**INFORMATION PROVIDED:**
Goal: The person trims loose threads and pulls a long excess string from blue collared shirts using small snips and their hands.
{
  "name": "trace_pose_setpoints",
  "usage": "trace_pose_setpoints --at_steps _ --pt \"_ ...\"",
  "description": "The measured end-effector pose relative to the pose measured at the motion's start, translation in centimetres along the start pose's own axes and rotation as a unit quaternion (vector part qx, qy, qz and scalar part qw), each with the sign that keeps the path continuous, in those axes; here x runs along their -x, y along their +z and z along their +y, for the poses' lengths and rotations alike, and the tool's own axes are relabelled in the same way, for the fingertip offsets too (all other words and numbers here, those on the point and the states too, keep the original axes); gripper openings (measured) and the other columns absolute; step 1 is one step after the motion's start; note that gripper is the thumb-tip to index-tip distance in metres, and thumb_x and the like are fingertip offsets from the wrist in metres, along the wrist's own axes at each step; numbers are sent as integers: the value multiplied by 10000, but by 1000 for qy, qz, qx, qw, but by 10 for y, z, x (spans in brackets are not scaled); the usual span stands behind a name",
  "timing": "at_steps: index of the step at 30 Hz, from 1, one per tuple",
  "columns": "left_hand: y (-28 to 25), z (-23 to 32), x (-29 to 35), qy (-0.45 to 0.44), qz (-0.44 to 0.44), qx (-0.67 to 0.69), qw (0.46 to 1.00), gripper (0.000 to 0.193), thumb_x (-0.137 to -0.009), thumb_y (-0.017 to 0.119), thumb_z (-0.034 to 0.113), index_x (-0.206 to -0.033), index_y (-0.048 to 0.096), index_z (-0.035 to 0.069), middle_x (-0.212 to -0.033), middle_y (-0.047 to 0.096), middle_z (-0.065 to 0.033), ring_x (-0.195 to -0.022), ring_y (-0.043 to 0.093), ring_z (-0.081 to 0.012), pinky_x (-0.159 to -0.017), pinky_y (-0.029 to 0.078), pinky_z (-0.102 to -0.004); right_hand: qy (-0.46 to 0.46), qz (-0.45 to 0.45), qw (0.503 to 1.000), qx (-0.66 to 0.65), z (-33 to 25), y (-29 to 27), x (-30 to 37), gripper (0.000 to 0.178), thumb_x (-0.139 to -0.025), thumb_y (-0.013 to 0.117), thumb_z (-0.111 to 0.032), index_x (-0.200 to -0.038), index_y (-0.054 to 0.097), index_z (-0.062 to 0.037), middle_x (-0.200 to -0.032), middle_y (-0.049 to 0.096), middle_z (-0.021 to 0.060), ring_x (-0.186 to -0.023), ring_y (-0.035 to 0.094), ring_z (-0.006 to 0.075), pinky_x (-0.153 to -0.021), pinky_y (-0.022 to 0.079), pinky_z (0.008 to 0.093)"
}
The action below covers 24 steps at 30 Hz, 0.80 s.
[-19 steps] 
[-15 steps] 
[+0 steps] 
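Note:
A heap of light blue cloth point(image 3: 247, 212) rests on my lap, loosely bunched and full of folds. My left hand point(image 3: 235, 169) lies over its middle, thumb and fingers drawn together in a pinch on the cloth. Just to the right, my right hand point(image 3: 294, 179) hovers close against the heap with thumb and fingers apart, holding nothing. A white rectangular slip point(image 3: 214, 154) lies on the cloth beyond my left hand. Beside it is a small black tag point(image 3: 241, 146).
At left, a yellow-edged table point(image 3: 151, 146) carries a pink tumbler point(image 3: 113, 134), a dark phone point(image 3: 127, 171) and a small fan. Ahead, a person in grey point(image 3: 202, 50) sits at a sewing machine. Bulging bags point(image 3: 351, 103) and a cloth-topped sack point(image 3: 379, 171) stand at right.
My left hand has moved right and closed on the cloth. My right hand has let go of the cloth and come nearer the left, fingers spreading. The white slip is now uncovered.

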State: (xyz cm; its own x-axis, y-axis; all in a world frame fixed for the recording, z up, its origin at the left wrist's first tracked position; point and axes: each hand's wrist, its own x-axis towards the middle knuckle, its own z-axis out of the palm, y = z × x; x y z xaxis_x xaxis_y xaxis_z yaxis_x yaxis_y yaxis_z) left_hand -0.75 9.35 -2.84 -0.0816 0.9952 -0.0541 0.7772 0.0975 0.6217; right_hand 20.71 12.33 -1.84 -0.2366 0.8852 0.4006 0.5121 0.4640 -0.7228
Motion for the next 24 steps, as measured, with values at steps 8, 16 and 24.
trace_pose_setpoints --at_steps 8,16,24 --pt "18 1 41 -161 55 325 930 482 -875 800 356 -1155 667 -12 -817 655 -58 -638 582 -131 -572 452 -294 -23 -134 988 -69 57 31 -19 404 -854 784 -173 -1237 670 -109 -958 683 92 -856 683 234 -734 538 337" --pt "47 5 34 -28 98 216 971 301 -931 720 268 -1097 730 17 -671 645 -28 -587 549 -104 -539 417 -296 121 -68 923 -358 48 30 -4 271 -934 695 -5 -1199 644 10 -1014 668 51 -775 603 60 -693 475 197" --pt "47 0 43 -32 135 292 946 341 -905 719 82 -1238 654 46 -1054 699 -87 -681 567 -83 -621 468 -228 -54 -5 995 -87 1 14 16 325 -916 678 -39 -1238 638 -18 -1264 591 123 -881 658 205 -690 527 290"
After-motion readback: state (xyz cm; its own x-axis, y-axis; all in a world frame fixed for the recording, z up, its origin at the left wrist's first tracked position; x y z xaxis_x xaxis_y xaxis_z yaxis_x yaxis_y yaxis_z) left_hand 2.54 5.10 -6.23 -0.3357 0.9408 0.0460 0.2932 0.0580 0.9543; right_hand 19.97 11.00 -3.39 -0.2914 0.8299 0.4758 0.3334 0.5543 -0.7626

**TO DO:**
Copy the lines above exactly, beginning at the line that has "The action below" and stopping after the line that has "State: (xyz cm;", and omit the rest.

**REPLY TO THE TASK:**
The action below covers 24 steps at 30 Hz, 0.80 s.
[-19 steps] 
[-15 steps] 
[+0 steps] 
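Note:
A heap of light blue cloth point(image 3: 247, 212) rests on my lap, loosely bunched and full of folds. My left hand point(image 3: 235, 169) lies over its middle, thumb and fingers drawn together in a pinch on the cloth. Just to the right, my right hand point(image 3: 294, 179) hovers close against the heap with thumb and fingers apart, holding nothing. A white rectangular slip point(image 3: 214, 154) lies on the cloth beyond my left hand. Beside it is a small black tag point(image 3: 241, 146).
At left, a yellow-edged table point(image 3: 151, 146) carries a pink tumbler point(image 3: 113, 134), a dark phone point(image 3: 127, 171) and a small fan. Ahead, a person in grey point(image 3: 202, 50) sits at a sewing machine. Bulging bags point(image 3: 351, 103) and a cloth-topped sack point(image 3: 379, 171) stand at right.
My left hand has moved right and closed on the cloth. My right hand has let go of the cloth and come nearer the left, fingers spreading. The white slip is now uncovered.
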
State: (xyz cm; its own x-axis, y-axis; all in a world frame fixed for the recording, z up, its origin at the left wrist's first tracked position; point and axes: each hand's wrist, its own x-axis towards the middle knuckle, its own z-axis out of the palm, y = z × x; x y z xaxis_x xaxis_y xaxis_z yaxis_x yaxis_y yaxis_z) left_hand -0.75 9.35 -2.84 -0.0816 0.9952 -0.0541 0.7772 0.0975 0.6217; right_hand 20.71 12.33 -1.84 -0.2366 0.8852 0.4006 0.5121 0.4640 -0.7228

No more output will be given.